- **Available records**:
#####

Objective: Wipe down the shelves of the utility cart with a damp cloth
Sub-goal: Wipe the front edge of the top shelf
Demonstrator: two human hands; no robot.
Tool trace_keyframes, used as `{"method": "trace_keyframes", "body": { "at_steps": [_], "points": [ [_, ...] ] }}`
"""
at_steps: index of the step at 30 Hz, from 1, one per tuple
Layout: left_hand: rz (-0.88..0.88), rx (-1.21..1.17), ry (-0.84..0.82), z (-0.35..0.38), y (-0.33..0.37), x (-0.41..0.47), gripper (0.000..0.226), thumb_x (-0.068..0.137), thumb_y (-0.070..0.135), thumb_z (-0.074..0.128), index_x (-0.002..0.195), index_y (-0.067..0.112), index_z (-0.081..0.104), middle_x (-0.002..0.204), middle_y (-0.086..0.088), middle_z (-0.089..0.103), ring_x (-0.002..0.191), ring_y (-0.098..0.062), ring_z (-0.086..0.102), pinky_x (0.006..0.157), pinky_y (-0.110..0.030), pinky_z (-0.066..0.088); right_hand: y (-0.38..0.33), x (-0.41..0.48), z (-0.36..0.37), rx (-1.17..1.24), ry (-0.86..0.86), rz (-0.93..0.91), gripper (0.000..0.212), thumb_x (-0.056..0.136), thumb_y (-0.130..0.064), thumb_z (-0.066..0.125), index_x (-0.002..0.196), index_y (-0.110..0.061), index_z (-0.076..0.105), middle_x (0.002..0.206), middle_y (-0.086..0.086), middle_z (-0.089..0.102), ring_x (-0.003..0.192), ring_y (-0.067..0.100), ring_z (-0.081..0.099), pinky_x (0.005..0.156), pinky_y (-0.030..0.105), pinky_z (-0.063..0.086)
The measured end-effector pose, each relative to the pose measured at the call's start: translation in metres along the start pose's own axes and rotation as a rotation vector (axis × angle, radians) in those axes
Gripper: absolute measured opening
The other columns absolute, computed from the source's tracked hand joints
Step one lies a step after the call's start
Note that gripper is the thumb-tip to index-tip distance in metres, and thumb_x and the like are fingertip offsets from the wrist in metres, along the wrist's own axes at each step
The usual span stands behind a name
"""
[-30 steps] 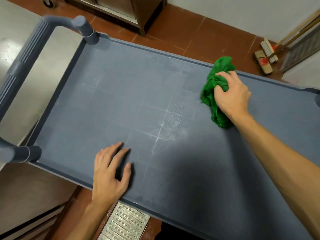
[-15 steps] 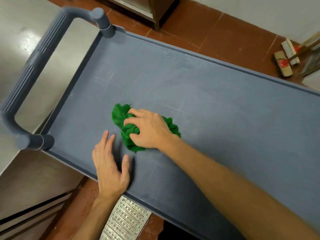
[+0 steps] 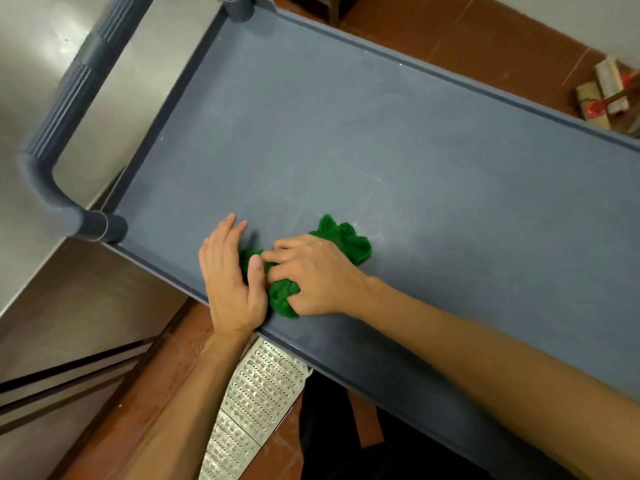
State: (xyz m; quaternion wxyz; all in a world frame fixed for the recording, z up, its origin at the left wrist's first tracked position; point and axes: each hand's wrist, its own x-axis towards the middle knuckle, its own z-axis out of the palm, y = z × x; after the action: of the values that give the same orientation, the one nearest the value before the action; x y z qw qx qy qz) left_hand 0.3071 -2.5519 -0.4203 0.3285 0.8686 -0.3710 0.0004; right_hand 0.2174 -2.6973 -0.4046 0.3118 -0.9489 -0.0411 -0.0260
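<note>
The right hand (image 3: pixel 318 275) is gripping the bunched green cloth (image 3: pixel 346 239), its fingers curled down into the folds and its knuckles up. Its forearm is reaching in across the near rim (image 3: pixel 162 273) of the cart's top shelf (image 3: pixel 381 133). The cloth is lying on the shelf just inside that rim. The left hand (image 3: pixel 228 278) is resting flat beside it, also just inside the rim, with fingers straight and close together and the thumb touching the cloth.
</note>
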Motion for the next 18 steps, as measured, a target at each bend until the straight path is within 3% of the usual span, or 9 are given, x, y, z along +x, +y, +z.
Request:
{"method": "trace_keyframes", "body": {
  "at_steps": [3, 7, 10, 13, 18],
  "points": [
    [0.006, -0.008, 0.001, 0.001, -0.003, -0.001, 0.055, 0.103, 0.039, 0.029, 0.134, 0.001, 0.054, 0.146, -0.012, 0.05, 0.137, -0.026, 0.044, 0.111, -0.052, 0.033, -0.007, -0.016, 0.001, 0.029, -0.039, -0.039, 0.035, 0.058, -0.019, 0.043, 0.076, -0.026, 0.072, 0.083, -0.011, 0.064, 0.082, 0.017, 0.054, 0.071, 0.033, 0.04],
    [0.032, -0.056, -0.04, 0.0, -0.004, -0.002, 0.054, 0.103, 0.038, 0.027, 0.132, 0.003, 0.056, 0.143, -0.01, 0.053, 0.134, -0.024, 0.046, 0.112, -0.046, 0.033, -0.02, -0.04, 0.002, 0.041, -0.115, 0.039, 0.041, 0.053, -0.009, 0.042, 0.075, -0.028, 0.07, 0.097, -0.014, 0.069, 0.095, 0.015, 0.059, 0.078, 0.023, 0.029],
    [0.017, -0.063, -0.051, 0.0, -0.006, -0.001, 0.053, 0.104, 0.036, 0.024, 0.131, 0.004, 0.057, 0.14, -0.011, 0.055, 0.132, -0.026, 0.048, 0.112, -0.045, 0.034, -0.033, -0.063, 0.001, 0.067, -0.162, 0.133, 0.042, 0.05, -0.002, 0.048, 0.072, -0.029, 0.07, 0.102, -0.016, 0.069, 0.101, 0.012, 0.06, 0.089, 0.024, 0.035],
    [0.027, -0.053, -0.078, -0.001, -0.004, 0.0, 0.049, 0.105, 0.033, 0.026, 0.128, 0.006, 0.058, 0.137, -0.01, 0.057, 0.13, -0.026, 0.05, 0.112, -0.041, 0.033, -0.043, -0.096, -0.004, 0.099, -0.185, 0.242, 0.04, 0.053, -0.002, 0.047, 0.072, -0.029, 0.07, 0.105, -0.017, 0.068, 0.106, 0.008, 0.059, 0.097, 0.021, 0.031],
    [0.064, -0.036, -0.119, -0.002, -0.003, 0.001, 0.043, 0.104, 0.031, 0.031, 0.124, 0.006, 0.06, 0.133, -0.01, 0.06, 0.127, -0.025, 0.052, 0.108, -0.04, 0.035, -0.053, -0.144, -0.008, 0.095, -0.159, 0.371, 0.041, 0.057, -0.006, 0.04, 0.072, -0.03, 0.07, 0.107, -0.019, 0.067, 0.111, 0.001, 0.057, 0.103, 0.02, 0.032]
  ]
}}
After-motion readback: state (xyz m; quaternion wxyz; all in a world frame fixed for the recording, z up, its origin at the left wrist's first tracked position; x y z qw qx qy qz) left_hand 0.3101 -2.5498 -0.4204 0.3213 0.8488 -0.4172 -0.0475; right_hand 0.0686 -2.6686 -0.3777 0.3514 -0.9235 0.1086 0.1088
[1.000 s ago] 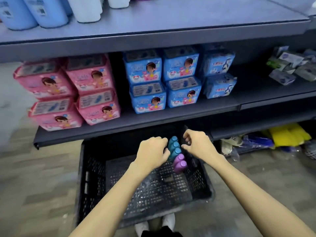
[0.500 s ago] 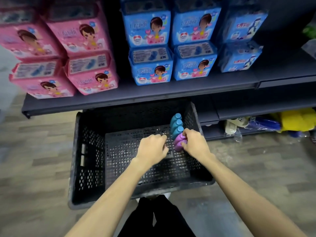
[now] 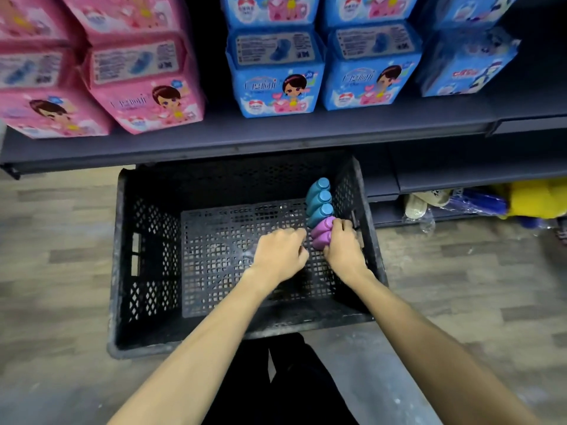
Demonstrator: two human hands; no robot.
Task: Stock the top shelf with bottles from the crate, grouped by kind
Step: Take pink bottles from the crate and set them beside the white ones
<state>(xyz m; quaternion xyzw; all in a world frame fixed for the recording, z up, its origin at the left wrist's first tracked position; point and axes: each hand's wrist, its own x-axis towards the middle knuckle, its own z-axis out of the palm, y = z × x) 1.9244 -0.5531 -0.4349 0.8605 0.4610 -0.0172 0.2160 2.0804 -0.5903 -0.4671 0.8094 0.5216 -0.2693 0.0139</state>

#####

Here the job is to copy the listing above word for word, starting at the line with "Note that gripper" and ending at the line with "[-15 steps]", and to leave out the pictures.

Note that gripper is the thumb-tip to index-tip distance in metres, and thumb_x and the like are fingertip offsets from the wrist in metres, along the wrist's own axes at each step
The usual span stands behind a name
"""
[-30 steps] 
[-15 steps] 

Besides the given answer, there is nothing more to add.